Single by Big Country

from the album Why the Long Face
- Released: 30 May 1995
- Length: 4:12 (album version); 3:44 (single version);
- Label: Transatlantic
- Songwriter: Stuart Adamson
- Producers: Big Country; Chris Sheldon;

Big Country singles chronology
| "The One I Love" (1993) | "I'm Not Ashamed" (1995) | "You Dreamer" (1995) |

= I'm Not Ashamed (Big Country song) =

"I'm Not Ashamed" is a song by Scottish rock band Big Country, released in 1995 as the lead single from their seventh studio album Why the Long Face. It was written by Stuart Adamson, and produced by Big Country and Chris Sheldon. "I'm Not Ashamed" reached number 69 in the UK Singles Chart.

==Background==
Speaking to the Weekly Post & Free Press Recorder in 1995, Adamson said of the song's lyrics, "Lyrics come to you at the most bizarre times. I was out for a run in Lincolnshire, and all of a sudden I'd got this lyric. I ran back to the studio where we were recording and wrote the entire lyric for 'I'm Not Ashamed'."

In 2006, bassist Tony Butler described "I'm Not Ashamed" as a "great anthemic track" and added, "I always felt that the lyrics were too sophisticated to be a single, but it does have some of my favourite chord progressions in the intro section."

==Release==
"I'm Not Ashamed" was released by Transatlantic on 30 May 1995 in the UK only. The single's release date was postponed a number of times. Approximately 2,000 copies reached the shops a week before the finalised 30 May release date due to an administrative error and this resulted in the first week of sales not counting towards the chart position. It also resulted in both editions of the CD single being released at the same time, rather than one a week after the other. Upon its release, "I'm Not Ashamed" received limited airplay on national radio but was more successful in generating plays on regional stations.

==Music video==
The song's music video was directed by Desmond Webb and produced by Marc Wilkinson for Frontline Films.

==Critical reception==
Upon its release as a single, The Dumfries and Galloway Standard described "I'm Not Ashamed" as "typically Stuart Adamson" and added, "It's big on guitars, chorus and heart, but you can't help feeling that it's also behind the times. Nevertheless, a listenable blast from the past for the band's original and now aging fans." Simon Williams of NME was negative in his review, calling it a "glutinous slab of life's-what-you-make-it cod philosophy".

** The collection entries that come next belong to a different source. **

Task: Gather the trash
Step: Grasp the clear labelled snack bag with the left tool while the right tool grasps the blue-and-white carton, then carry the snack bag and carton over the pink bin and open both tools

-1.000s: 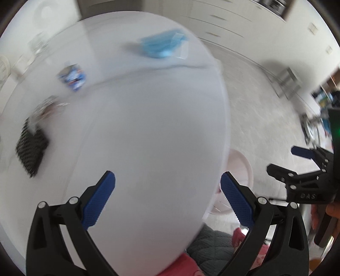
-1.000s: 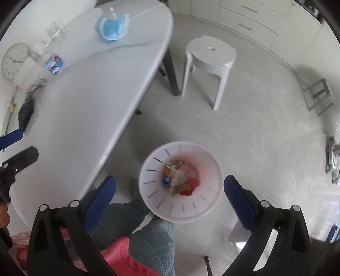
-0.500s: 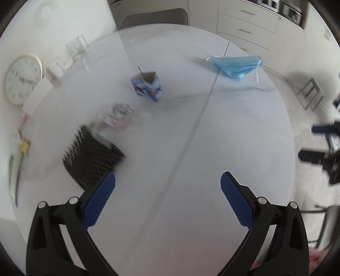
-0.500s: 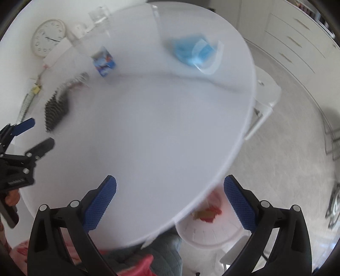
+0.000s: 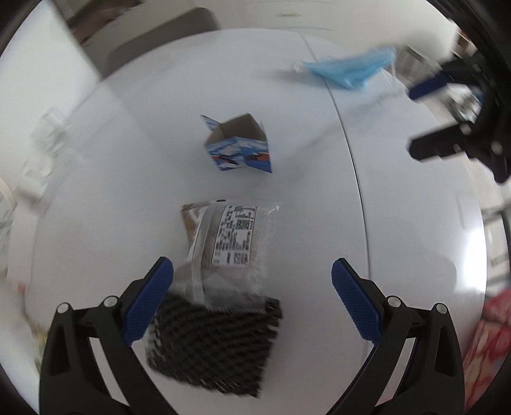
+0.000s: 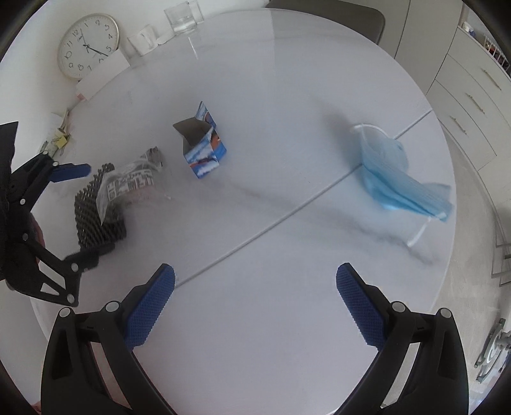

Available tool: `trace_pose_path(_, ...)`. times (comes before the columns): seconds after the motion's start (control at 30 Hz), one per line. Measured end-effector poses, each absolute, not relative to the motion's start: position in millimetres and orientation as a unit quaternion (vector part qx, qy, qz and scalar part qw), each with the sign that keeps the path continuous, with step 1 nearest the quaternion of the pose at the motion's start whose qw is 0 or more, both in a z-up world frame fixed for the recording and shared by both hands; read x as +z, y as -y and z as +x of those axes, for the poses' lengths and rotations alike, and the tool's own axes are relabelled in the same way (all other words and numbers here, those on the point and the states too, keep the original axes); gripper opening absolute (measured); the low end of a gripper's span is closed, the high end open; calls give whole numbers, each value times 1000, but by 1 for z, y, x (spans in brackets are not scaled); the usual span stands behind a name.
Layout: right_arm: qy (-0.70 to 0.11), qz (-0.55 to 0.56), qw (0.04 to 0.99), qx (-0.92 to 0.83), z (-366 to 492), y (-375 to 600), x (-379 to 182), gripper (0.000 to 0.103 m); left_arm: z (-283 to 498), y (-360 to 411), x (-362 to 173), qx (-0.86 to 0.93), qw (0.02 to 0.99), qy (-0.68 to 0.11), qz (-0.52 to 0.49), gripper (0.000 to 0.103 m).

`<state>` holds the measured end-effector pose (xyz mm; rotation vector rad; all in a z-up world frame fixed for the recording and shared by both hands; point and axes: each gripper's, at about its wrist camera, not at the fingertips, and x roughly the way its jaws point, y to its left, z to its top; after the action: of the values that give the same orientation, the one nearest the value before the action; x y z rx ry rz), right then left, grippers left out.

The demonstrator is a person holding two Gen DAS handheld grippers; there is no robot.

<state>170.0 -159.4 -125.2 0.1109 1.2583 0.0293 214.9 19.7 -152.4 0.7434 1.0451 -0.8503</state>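
On the table lie 4 scraps. Largest, the mask (soft, limp) near the right edge; then black mesh, wrapper atop it, carton: light, crushable. Left gripper and right gripper gape wide, empty; pinch the wrapper's edge.

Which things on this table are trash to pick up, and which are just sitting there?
Likely trash:
- face mask
- small carton, top torn open
- clear wrapper
- black mesh sleeve, partly under the wrapper

Probably just lying about:
- clock
- two glasses
- papers and clips at the table's edge

Both grippers are open and empty.
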Motion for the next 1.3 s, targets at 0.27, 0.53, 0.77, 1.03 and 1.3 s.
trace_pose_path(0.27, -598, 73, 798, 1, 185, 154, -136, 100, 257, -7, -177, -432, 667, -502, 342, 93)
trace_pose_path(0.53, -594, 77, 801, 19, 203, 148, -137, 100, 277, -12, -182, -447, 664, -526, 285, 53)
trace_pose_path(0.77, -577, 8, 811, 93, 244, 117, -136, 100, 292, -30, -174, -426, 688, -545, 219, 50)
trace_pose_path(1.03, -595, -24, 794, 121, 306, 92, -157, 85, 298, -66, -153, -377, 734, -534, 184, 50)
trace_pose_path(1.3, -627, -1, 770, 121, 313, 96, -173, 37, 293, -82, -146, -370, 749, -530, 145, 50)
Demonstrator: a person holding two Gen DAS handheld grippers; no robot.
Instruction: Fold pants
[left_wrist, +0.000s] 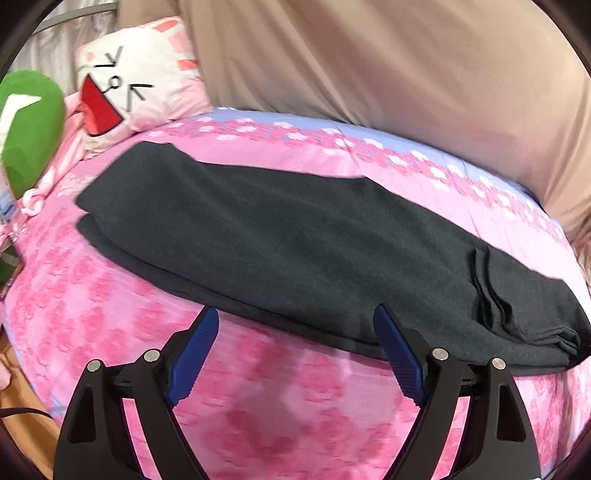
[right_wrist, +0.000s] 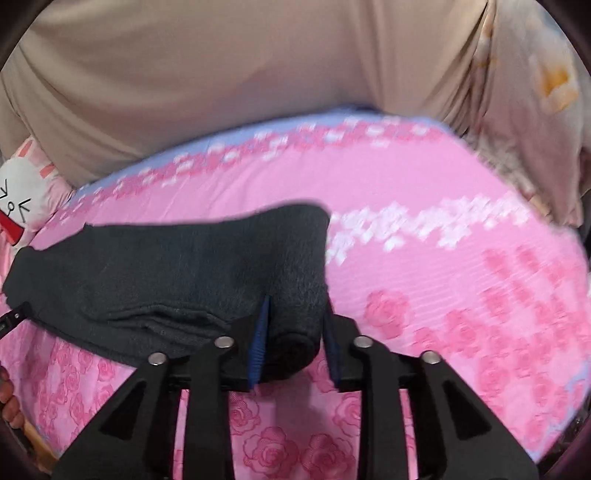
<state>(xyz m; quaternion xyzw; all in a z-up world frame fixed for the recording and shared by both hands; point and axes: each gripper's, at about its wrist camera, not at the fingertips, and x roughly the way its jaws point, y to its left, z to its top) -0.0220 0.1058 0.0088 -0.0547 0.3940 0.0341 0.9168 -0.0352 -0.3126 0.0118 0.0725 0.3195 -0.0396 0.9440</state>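
Dark grey pants (left_wrist: 295, 236) laid lengthwise on pink bedsheet (left_wrist: 258, 387).
Left gripper (left_wrist: 295, 325) spread apart beside near edge; right gripper (right_wrist: 295, 325) clamped on rolled end.

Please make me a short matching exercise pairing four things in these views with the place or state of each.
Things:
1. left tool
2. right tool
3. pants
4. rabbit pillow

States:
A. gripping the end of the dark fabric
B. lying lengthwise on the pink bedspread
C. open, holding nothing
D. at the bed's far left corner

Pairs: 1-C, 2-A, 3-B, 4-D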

In a review of Why the Long Face, Jerry Ewing of Metal Hammer wrote, "Why the Long Face is all muscular riffs, rock solid rhythms and singalong chorus[es]. The opening salvo of 'You Dreamer', 'Message of Love' and 'I'm Not Ashamed' set out the band's agenda perfectly; rousing hard rock in the finest British tradition that remains evergreen and peerless." Allan Glen, in his 2011 book Stuart Adamson: In a Big Country, considered the song "lyrically very dark and introspective" which was "completely at odds with the British music press" who were "preoccupied with the loud, brash and life-affirming sounds of Britpop".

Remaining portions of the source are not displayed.